Discussion in 'Journalism topics only' started by WaylonJennings, Jun 19, 2008.

  1. Ace

    Ace Well-Known Member

    That was a Hitler simile, dammit!
     
  2. Mizzougrad96

    Mizzougrad96 Active Member

    Honestly, this deserved a mention at the beginning of the news and maybe a 5-minute tribute at the end of the Nightly News and then Meet The Press should be exactly what they did.
     
  3. Dan Hickling

    Dan Hickling Member

    Friday night, the day Russert passed away, NBC Nightly News presented no other news aside from reflections on his passing.
    I said to my wife, "Russert would have been embarrassed by this. If anyone knew there was more news out there, it was him."
    [/quote]

    Bingo.....
     
  4. Herbert Anchovy

    Herbert Anchovy Active Member

    MSNBC cornered the story and milked it not the least because it's been experiencing a steady climb in ratings since mid-2007. That after years of stagnation.

    Tea Leoni and her MSNBC colleagues didn't spend a quarter of as much time on the extinction level event in "Deep Impact."
     
  5. Birdscribe

    Birdscribe Active Member

    Here's the most astute take on the thread.

    And I'm all ears on hearing the reason for that.
     
  6. HejiraHenry

    HejiraHenry Well-Known Member

    The coverage of Russert ceased, at some point, to be about the man himself.

    What was it about, really?

    "See, we really are relevant, we still have people who matter in the greater media scheme of things, even in the age of the internets."

    Maybe.
     
  7. chester

    chester Member

    I didn't watch much of it over the weekend, but the moment it really hit ridiculous to me was on Monday's Today show, when the first 15 minutes or so was an interview with his son instead of dealing with the mass evacuations and flooding in Iowa, which was everyone else's lead story. Not that they shouldn't have talked to Luke, just not spent the first 15 minutes of the show on that.
     
  8. Mizzougrad96

    Mizzougrad96 Active Member

    To me, Ed Bradley is the best TV journalist of my lifetime since I was a little young to really remember Cronkite. He was on a show watched by about 100X as many as Russert and both shows were similarly well-respected.

    I remember CBS doing a classy mention of Bradley's death during the news and I remember brief footage of all of the celebrities and people speaking at his funeral.

    Then of course, 60 Minutes does a very classy retrospective/tribute.

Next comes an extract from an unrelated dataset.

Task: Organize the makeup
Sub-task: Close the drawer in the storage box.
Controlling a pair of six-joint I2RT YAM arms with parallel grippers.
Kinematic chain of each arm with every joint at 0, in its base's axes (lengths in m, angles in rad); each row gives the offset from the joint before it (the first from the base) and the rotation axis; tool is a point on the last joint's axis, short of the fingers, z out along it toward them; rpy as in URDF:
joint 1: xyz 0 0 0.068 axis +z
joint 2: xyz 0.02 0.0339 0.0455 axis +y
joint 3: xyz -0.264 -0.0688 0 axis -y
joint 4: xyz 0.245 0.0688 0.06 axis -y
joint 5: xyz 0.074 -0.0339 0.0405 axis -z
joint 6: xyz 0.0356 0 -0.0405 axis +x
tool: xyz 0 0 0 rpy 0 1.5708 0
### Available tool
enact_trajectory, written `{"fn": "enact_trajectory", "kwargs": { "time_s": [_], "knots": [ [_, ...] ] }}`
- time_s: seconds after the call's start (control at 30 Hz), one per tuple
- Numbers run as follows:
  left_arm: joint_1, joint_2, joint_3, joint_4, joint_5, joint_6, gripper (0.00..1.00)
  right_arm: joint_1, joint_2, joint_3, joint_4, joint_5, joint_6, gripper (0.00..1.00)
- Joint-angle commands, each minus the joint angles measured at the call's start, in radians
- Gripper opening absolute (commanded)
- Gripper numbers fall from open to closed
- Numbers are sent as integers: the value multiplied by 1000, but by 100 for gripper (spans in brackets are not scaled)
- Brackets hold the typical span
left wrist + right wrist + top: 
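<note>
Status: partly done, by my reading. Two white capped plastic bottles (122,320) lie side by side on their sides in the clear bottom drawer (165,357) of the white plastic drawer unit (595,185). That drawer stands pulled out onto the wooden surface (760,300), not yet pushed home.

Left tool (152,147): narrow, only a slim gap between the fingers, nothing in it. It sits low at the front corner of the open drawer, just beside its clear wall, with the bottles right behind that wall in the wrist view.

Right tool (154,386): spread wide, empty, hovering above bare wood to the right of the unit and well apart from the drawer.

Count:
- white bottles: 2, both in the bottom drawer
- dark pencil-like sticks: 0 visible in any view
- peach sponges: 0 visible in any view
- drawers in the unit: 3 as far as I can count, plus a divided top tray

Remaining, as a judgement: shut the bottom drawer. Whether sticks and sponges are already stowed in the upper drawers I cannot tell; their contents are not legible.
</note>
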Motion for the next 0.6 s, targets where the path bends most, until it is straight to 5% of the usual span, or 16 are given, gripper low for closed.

    I'm sorry, but if you don't do it for Bradley, you don't even consider doing it for Russert.
     
  9. Smasher_Sloan

    Smasher_Sloan Active Member


    Couple of reasons, I think. One, Russert's death was sudden, which meant that everyone had to adjust to the news instantly. That affected any sense of proportion.

    Two, Russert worked for a company that has spinoff cable channels. These are channels that will sometimes pick up the local coverage of an LA freeway police chase and fill an hour with it. They always overdo big breaking news, and that was certainly the case here. That doesn't explain all of "Nightly News" being about Russert, but it does explain the endless chattering on cable.
     
  10. Armchair_QB

    Armchair_QB Well-Known Member

    Wow, now that's a reference I never would have expected.
     
  11. SF_Express

    SF_Express Active Member

    The wall-to-wall was way overboard, but I caught a Meet the Press rerun Sunday night on MSNBC and must admit, thought it was nice. Maybe that's where it should have been confined, except for the breaking news aspect.
     
  12. JayFarrar

    JayFarrar Well-Known Member

    FAIR pretty much ripped NBC to shreds over this. So did Bob Somerby over at the dailyhowler.com.
    I didn't watch any of it, so I can't really comment on it, but it does seem to reinforce the idea that Washington press corps is all one big circle jerk.